While rail executives painted a bleak industry picture in asking for legislative relief, it's worth noting “the carriers have no effective way of promoting their cause before legislative or regulatory bodies except to emphasize their disadvantages to the utmost”; their only way to get substantial relief is to show “disaster threatens.”
Many holders of rail, utility, and industrial bonds are reported switching into govt. issues due to continued reports of “drooping” corporate earnings.

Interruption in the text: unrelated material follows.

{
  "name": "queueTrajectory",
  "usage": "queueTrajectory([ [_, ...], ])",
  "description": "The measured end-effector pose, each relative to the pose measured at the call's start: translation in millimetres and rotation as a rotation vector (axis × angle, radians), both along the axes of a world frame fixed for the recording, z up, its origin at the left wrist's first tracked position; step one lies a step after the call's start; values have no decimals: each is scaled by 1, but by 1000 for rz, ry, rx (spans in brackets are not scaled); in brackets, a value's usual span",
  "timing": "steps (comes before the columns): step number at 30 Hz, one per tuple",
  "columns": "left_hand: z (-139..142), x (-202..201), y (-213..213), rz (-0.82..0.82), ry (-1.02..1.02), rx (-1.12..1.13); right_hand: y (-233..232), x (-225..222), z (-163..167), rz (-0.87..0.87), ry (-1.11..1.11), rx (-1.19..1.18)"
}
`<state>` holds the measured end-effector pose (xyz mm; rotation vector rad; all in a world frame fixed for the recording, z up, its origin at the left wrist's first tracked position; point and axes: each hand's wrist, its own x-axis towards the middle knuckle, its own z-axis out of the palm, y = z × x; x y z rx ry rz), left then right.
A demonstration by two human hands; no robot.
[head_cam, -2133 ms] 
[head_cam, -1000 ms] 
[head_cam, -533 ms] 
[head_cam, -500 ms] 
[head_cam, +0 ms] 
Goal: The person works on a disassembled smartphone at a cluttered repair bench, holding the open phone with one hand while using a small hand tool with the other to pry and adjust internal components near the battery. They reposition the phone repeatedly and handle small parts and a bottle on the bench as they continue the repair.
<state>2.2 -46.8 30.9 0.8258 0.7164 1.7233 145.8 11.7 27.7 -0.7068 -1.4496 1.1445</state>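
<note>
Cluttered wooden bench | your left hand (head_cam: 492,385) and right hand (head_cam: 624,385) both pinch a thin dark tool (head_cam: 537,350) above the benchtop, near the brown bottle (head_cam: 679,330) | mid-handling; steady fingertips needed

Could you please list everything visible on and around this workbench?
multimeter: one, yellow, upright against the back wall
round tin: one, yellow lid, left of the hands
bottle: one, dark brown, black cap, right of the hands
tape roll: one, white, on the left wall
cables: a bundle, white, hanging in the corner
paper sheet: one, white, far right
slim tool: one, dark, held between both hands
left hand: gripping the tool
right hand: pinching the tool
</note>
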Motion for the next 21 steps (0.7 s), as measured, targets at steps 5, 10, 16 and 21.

T. Shotwell of H.L. Horton & Co.: “Better times are in sight”; business more cheerful, “has quit running away and is facing the situation with that determination to win which is the American characteristic.” Time has come to invest in stocks for capital increase as well as income. European troubles “mostly noise”; wars generally caused by food shortages; at start of Great War there was a world shortage of 20%, but now there's a “world surplus of food and of productive capacity.”
Broad Street Gossip: “'When looking for bargains, don't forget ... Wall Street,' remarked a broker. 'Two cheerless Christmases in Wall Street in succession would be rather a rare happening.'”
Economic news and individual company reports:
Assoc. of Railway Executives, representing all class 1 rails, reportedly will ask Congress for sweeping legislative relief including increasing license costs on buses and trucks, putting coastal ships under jurisdiction of the ICC, and making oil industry divest itself of pipelines.
Bradstreet's reports cooler weather has stimulated buying, offsetting to some extent effects of bank suspensions in South and Midwest in the past 3 weeks; fall buying is still below a year ago.
Total market value of the 1930 cotton crop will decline drastically; the 1928 crop value was $1.535B, 1929 was $1.426B, and 1930 will be about $926M.
Electric output by US light and power industry for week ended Nov. 22 was 1,722 GWHr vs. 1,718 in prev. week and down 6.2% from 1929.
Operating income of 103 telephone cos. in Sept. was $22.925M vs. $23.363M in 1929; first 9 months was $202.0M vs. $205.5M.
Company reports since Oct. 1: 225 companies reported higher earnings vs. 1929 and 376 lower; 584 dividends unchanged, 57 increased, 90 cut.
Scarlet Sister Mary - Ethel Barrymore's long-deferred return to Broadway was an occasion, even more so because it was also the New York debut of her daughter, Ethel Barrymore Colt. “And the fact that the return of the one and the debut of the other were in black-face made it an occasion twice over.” However, the play's characters aren't well developed, and though they're sympathetically approached, “the time seems to have passed when black-face makeup and rhetorical inflection, however sympathetic, will make for a complete illusion” in a realistic drama, especially given the success of black actors playing black parts in the past few years. Plot: Sister Mary weds July, who then leaves her for “the serpentine Cinder, who knows the wicked ways of the city.” While this desertion is a severe blow, Mary recovers and, “in defiance of the church which has expelled her, she lives according to her own law for 20 years, bestowing her great affections on many men, having many children and radiating an earthy strength and personal agreeability in so many ... directions that her life is almost legendary.” Death of her firstborn child causes Mary to see new meaning in life and death, return to faith.
“'How shall I account for the $10,000 our cashier skipped out with last week?' asked the head bookkeeper of the bank president. 'Oh, charge it to running expenses,' ordered the president.”